Task item:
What you return should match every record exactly, with the images removed.

Records from a collection
=== Section Start ===

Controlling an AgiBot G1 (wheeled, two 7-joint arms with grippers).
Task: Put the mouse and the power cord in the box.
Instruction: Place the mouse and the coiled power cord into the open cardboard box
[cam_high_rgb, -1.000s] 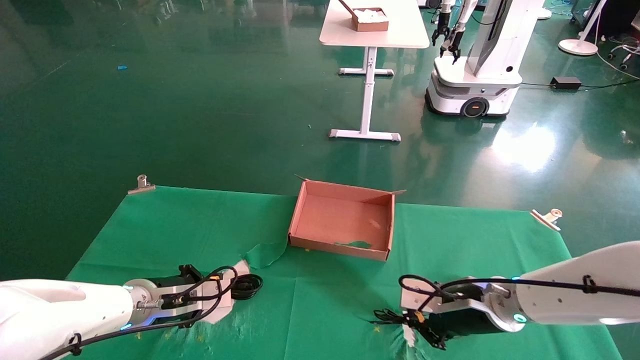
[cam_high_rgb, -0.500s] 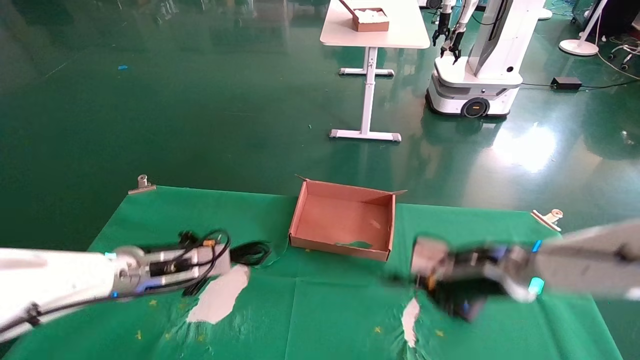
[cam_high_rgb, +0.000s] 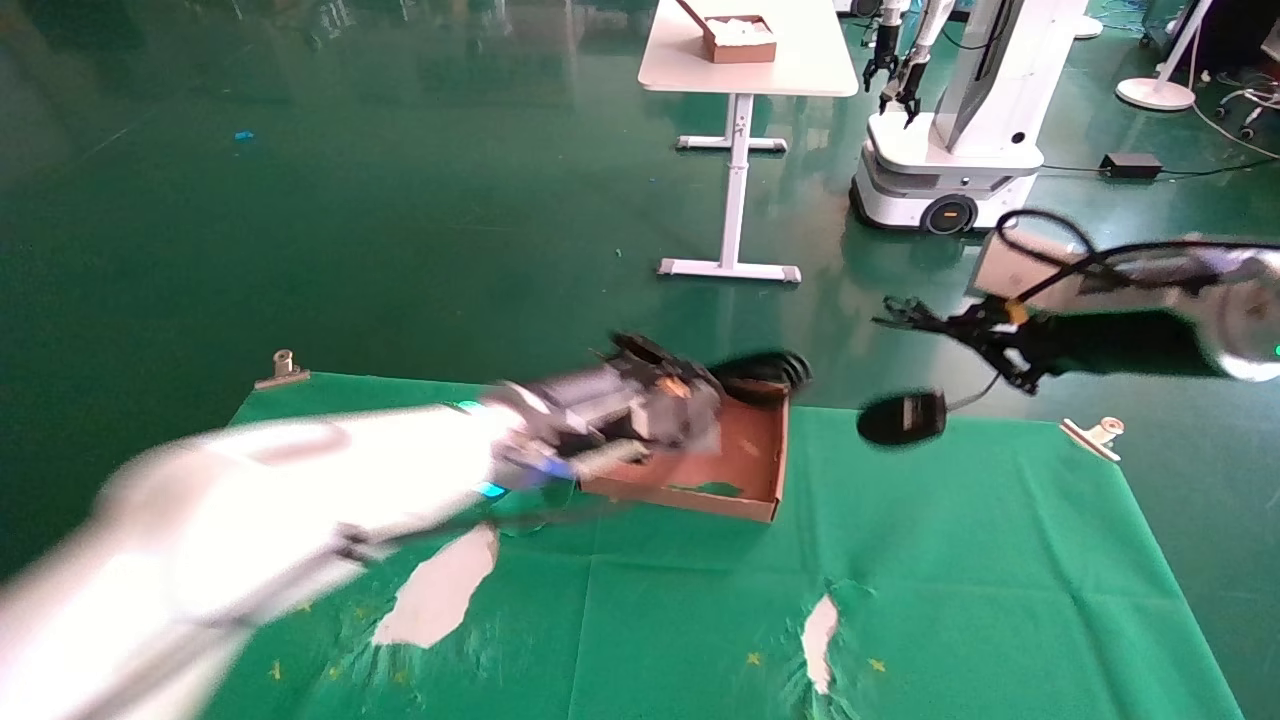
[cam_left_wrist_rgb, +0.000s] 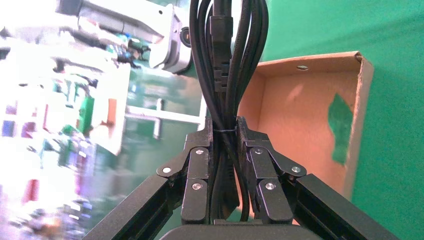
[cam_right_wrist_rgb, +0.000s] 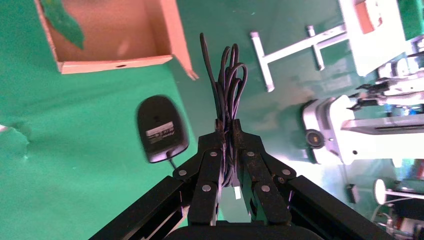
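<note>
The reddish-brown box (cam_high_rgb: 752, 462) (cam_left_wrist_rgb: 300, 115) (cam_right_wrist_rgb: 115, 30) lies open at the far middle of the green cloth. My left gripper (cam_high_rgb: 715, 385) (cam_left_wrist_rgb: 225, 125) is over the box's far side, shut on the power cord (cam_high_rgb: 765, 370) (cam_left_wrist_rgb: 230, 60), whose glossy loops stick out past the fingertips. My right gripper (cam_high_rgb: 985, 325) (cam_right_wrist_rgb: 227, 125) is raised to the right of the box, shut on the mouse's thin bundled cable (cam_high_rgb: 910, 315) (cam_right_wrist_rgb: 227, 75). The black mouse (cam_high_rgb: 902, 418) (cam_right_wrist_rgb: 162, 127) dangles below it in the air, label side showing, outside the box's right wall.
The cloth has torn pale patches (cam_high_rgb: 440, 590) (cam_high_rgb: 820, 630) near the front. Metal clips (cam_high_rgb: 283, 368) (cam_high_rgb: 1095, 435) hold its far corners. Beyond stand a white table (cam_high_rgb: 745, 70) with a smaller box (cam_high_rgb: 740, 38) and another robot (cam_high_rgb: 950, 150).
Both arms rose from the table's front. The left carried the power cord forward over the box. The right lifted the mouse by its cable, up and to the far right.
</note>
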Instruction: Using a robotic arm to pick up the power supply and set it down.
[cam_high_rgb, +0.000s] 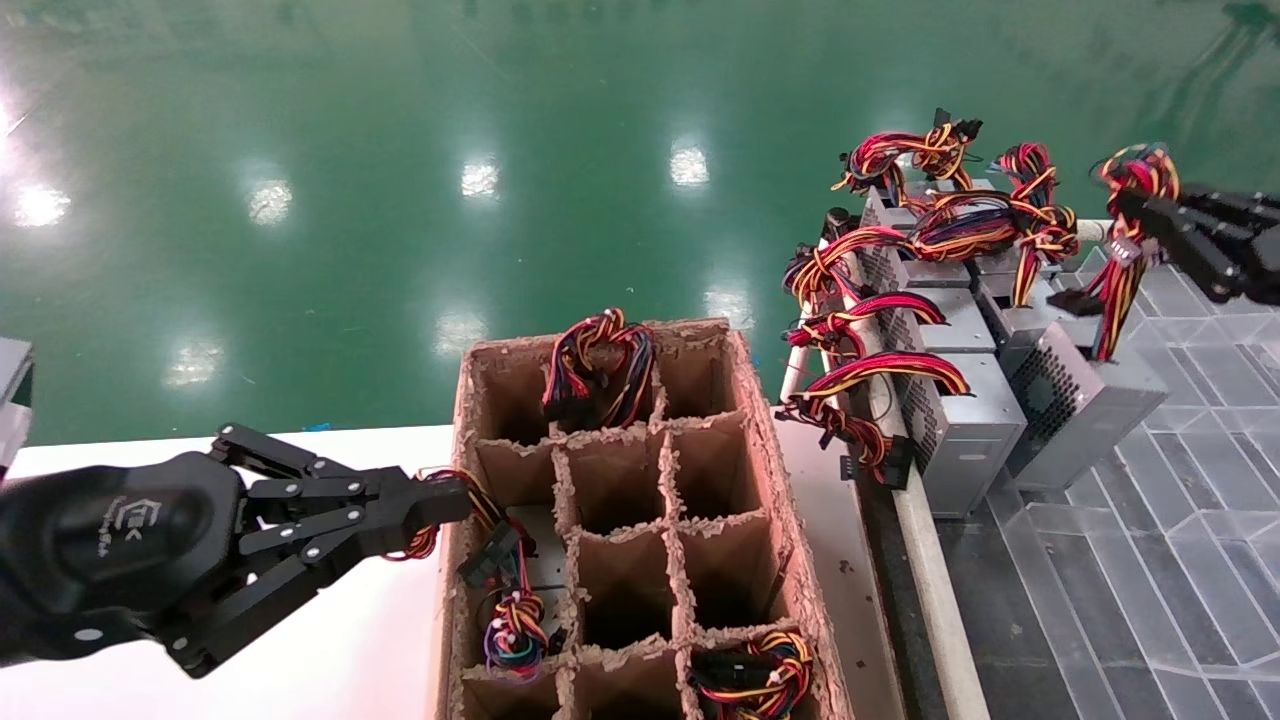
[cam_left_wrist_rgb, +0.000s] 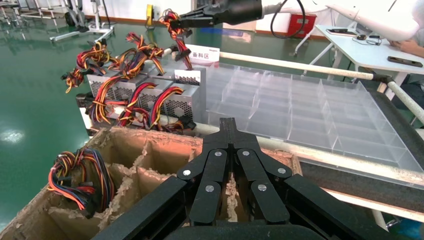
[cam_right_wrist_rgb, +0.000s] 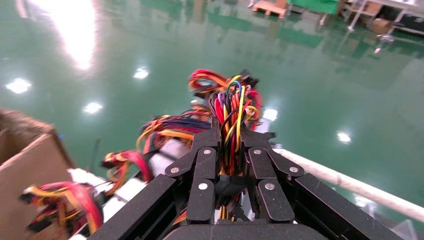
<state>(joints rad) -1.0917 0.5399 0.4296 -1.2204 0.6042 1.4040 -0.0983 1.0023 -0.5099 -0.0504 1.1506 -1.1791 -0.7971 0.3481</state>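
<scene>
My right gripper (cam_high_rgb: 1132, 208) is at the far right, shut on the red, yellow and black wire bundle (cam_right_wrist_rgb: 231, 107) of a silver power supply (cam_high_rgb: 1085, 400). That box hangs tilted beside a row of several like power supplies (cam_high_rgb: 950, 405). In the right wrist view the wires run up between the fingers of the right gripper (cam_right_wrist_rgb: 231, 134). In the left wrist view the right gripper (cam_left_wrist_rgb: 186, 21) shows far off, holding the wires above the box (cam_left_wrist_rgb: 189, 77). My left gripper (cam_high_rgb: 455, 503) is shut with nothing in it, its tips (cam_left_wrist_rgb: 228, 125) over the cardboard box's left edge.
A brown cardboard box (cam_high_rgb: 765, 430) with divider cells stands in the middle; wired power supplies sit in its far cell (cam_high_rgb: 597, 365), a left cell (cam_high_rgb: 515, 610) and a near cell (cam_high_rgb: 760, 675). A clear plastic compartment tray (cam_high_rgb: 1150, 570) lies on the right. A white table (cam_high_rgb: 330, 640) is under my left arm.
</scene>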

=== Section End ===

Written solution:
Controlling an AgiBot G1 (wheeled, two 7-joint arms with grippers).
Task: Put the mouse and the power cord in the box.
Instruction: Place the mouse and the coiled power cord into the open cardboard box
[cam_high_rgb, -1.000s] 
[cam_high_rgb, -0.500s] 
[cam_high_rgb, +0.000s] 
[cam_left_wrist_rgb, +0.000s] 
[cam_right_wrist_rgb, +0.000s] 
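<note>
The reddish-brown box (cam_high_rgb: 752, 462) (cam_left_wrist_rgb: 300, 115) (cam_right_wrist_rgb: 115, 30) lies open at the far middle of the green cloth. My left gripper (cam_high_rgb: 715, 385) (cam_left_wrist_rgb: 225, 125) is over the box's far side, shut on the power cord (cam_high_rgb: 765, 370) (cam_left_wrist_rgb: 230, 60), whose glossy loops stick out past the fingertips. My right gripper (cam_high_rgb: 985, 325) (cam_right_wrist_rgb: 227, 125) is raised to the right of the box, shut on the mouse's thin bundled cable (cam_high_rgb: 910, 315) (cam_right_wrist_rgb: 227, 75). The black mouse (cam_high_rgb: 902, 418) (cam_right_wrist_rgb: 162, 127) dangles below it in the air, label side showing, outside the box's right wall.
The cloth has torn pale patches (cam_high_rgb: 440, 590) (cam_high_rgb: 820, 630) near the front. Metal clips (cam_high_rgb: 283, 368) (cam_high_rgb: 1095, 435) hold its far corners. Beyond stand a white table (cam_high_rgb: 745, 70) with a smaller box (cam_high_rgb: 740, 38) and another robot (cam_high_rgb: 950, 150).
Both arms rose from the table's front. The left carried the power cord forward over the box. The right lifted the mouse by its cable, up and to the far right.
</note>
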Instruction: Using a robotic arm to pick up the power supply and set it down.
[cam_high_rgb, +0.000s] 
[cam_left_wrist_rgb, +0.000s] 
[cam_right_wrist_rgb, +0.000s] 
<state>(joints rad) -1.0917 0.5399 0.4296 -1.2204 0.6042 1.4040 -0.0983 1.0023 -0.5099 -0.0504 1.1506 -1.1791 -0.7971 0.3481</state>
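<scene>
My right gripper (cam_high_rgb: 1132, 208) is at the far right, shut on the red, yellow and black wire bundle (cam_right_wrist_rgb: 231, 107) of a silver power supply (cam_high_rgb: 1085, 400). That box hangs tilted beside a row of several like power supplies (cam_high_rgb: 950, 405). In the right wrist view the wires run up between the fingers of the right gripper (cam_right_wrist_rgb: 231, 134). In the left wrist view the right gripper (cam_left_wrist_rgb: 186, 21) shows far off, holding the wires above the box (cam_left_wrist_rgb: 189, 77). My left gripper (cam_high_rgb: 455, 503) is shut with nothing in it, its tips (cam_left_wrist_rgb: 228, 125) over the cardboard box's left edge.
A brown cardboard box (cam_high_rgb: 765, 430) with divider cells stands in the middle; wired power supplies sit in its far cell (cam_high_rgb: 597, 365), a left cell (cam_high_rgb: 515, 610) and a near cell (cam_high_rgb: 760, 675). A clear plastic compartment tray (cam_high_rgb: 1150, 570) lies on the right. A white table (cam_high_rgb: 330, 640) is under my left arm.
</scene>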

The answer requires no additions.